Diese Arbeit beinhaltet zum einen die Charakterisierung eines neuartigen Häm-Biosynthese Enzyms (YtpQ) sowie die Charakterisierung des zytoplasmatischen Häm Chaperons HemW. Die potenzielle Coproporphyrinogen III Oxidase YtpQ aus Bacillus megaterium wurde rekombinant produziert. Die folgende Analyse der enzymatischen Aktivität zeigte, dass YtpQ in der Lage ist die 6 Elektronen Oxidation von Coproporphyrinogen III zu Coproporphyrin III zu katalysieren. Unter anaeroben Bedingungen nutzt YtpQ Menadione als alternativen Elektronenakzeptor. Somit könnte die YtpQ katalysierte Oxidation von Coproporphyrinogen III mit der Atmungskette gekoppelt sein. Zudem wurde gezeigt, dass FAD als Kofaktor fungiert. Mittels kinetischer Analyse wurde ein KM von 7.9 µmol/L und ein kcat von 0.895 min-1 bestimmt. Zusammenfassend konnte gezeigt werden, dass YtpQ aus dem Gram-positiven Bakterium B. megaterium eine sauerstoffunabhängige Coproporphyrinogen III Oxidase ist, welche als anaerobe Alternative zu der Coproporphyrinogen III Oxidase CgoX in der Coproporphyrin III abgängigen Häm b Biosynthese agiert. Das Häm-Chaperon HemW aus Escherichia coli wurde funktional charakterisiert. Initiale Wachstumsanalysen zeigten die Ausprägung eines Phänotypus eines hemW Deletionsmutantenstammes unter anaeroben Bedingungen. Zur Analyse des [4Fe-4S] Clusters ist eine Eisen-Schwefel Cluster freie Proteinvariante erstellt worden. Eine Gel Permeation Chromatographie von HemW und der [4Fe-4S] Cluster freien HemW Variante zeigte die Abhängigkeit des Clusters zur Dimerisierung. Dahingegen gezeigt werden, dass die Abwesenheit des Clusters die Häm Bindefähigkeit von HemW nicht beeinflusst. Mit Hilfe eines bakteriellen Adenylatzyklase basierenden zwei Hybrid Systems wurden die Bakterioferritine BfrA und BfrB sowie die E. coli Nitratreduktase (NarGHI) Untereinheit NarI als Interaktionspartner von HemW identifiziert.

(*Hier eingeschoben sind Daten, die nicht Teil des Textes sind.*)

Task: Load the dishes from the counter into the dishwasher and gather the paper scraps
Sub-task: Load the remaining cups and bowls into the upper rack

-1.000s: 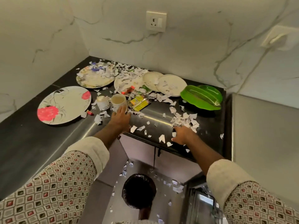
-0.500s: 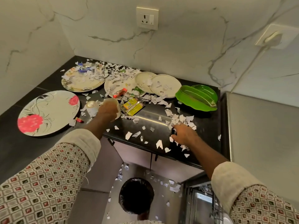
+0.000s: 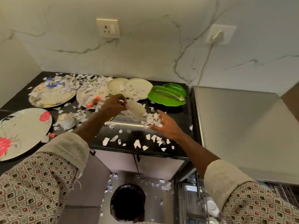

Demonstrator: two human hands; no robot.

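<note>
My left hand [image 3: 114, 103] holds a white cup [image 3: 136, 111] tipped on its side above the black counter [image 3: 176, 118]. My right hand [image 3: 166, 126] hovers open just right of it, palm up, over a heap of paper scraps [image 3: 152, 118]. A second cup [image 3: 66, 121] lies on the counter to the left. Several plates sit behind: a red-flowered plate [image 3: 24, 131] at far left, a scrap-covered plate [image 3: 51, 94], another scrap-covered plate [image 3: 90, 96], two cream plates [image 3: 137, 88], and a green leaf-shaped dish [image 3: 168, 95].
A black-lined bin [image 3: 127, 201] stands on the floor below the counter edge, with scraps scattered round it. The open dishwasher rack [image 3: 208, 206] shows at lower right under a steel surface [image 3: 239, 126]. A wall socket [image 3: 108, 28] and a plugged cable [image 3: 216, 36] are behind.
My left hand took the cup from the counter, lifted it and tipped it toward the right. My right hand rose off the scraps and turned palm up.
</note>
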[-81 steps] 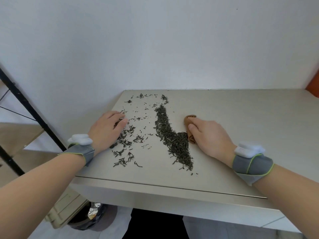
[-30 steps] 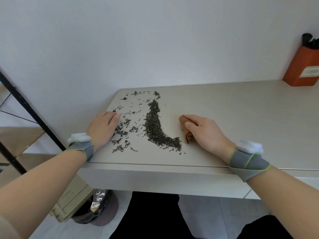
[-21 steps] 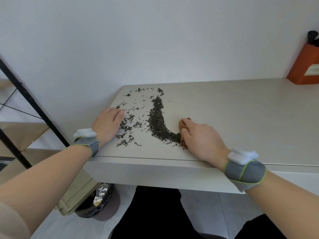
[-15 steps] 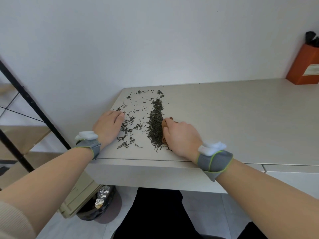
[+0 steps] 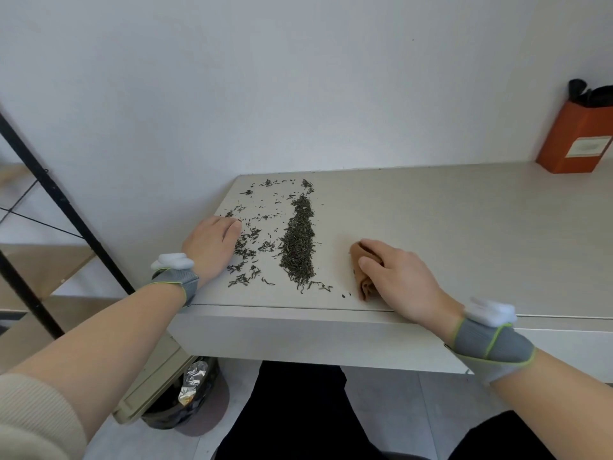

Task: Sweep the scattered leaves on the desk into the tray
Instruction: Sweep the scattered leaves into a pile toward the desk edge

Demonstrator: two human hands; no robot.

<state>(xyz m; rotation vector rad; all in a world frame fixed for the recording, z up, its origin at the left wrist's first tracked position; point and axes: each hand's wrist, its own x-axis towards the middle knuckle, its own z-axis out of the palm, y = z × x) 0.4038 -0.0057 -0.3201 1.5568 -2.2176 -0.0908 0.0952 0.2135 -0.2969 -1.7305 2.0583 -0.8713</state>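
Left hand [image 5: 212, 247]: palm down on the worktop [image 5: 464, 234] at its left edge, fingers [image 5: 232, 227] straight and together.
Left wrist: wears a grey band [image 5: 177, 280] with a white block on top, at the worktop's front left corner.
Left arm: bare forearm, reaching in from below the worktop's front edge.
Right hand [image 5: 401, 280]: knuckles up near the worktop's front edge, fingers curled over a brown cloth [image 5: 363, 282], pressing it down.
Right wrist: wears a matching band [image 5: 491, 341], just off the worktop's front edge.

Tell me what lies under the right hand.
A brown cloth lies under the right hand, held against the desk; its left edge shows. How far the cloth reaches beneath the palm is hidden.
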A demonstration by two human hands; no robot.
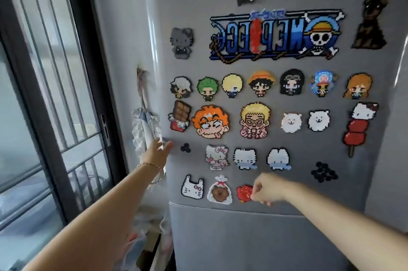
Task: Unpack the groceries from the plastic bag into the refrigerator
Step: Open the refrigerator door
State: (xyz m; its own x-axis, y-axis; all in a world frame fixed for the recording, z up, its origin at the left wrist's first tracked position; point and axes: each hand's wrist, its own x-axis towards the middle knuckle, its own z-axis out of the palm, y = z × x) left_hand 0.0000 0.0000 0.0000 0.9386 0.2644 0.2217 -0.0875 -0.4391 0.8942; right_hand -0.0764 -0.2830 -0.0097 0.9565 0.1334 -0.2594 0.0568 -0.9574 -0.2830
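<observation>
Two bare hands are stretched toward a closed grey fridge, its upper door covered with bead-art magnets. The left hand is spread open, fingers extended at the door's left edge, a thin bracelet worn at the wrist. The right hand is curled loosely, nothing held in it, its fingertips touching or just beside a red magnet near the bottom of the upper door. Just left of that hand, a bear magnet is seen. Below the left forearm, beside the fridge, a translucent plastic bag is partly visible on the floor. Left of the left hand, a barred window is seen, and bags are hung just beyond its fingers.
</observation>
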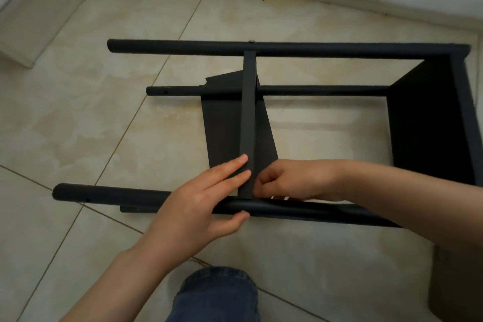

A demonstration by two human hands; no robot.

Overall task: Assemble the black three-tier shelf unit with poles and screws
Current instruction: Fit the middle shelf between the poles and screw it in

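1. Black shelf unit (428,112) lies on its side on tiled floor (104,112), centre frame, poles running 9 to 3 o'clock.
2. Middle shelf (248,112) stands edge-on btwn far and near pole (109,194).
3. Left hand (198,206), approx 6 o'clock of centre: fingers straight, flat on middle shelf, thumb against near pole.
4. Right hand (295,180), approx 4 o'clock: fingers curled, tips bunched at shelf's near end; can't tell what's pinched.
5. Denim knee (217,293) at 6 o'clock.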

In einem Häm Transfer Assay konnte eindeutig gezeigt werden, dass HemW in der Lage ist gebundenes Häm auf das Target NarI funktional zu übertragen. Dieses war jedoch nicht mit der [4Fe-4S] Cluster freien HemW Variante möglich. Zusammenfassend konnte gezeigt werden, dass HemW als Häm Chaperone für den Transfer von Häm bindenden Bakterioferritinen zu dem Häm abhängigen Enzym Nitratreduktase agiert. Zudem beeinflusst das Eisen-Schwefel Cluster die Dimerisierung von HemW sowie den Häm Transfer, jedoch nicht dessen Häm Bindefähigkeit.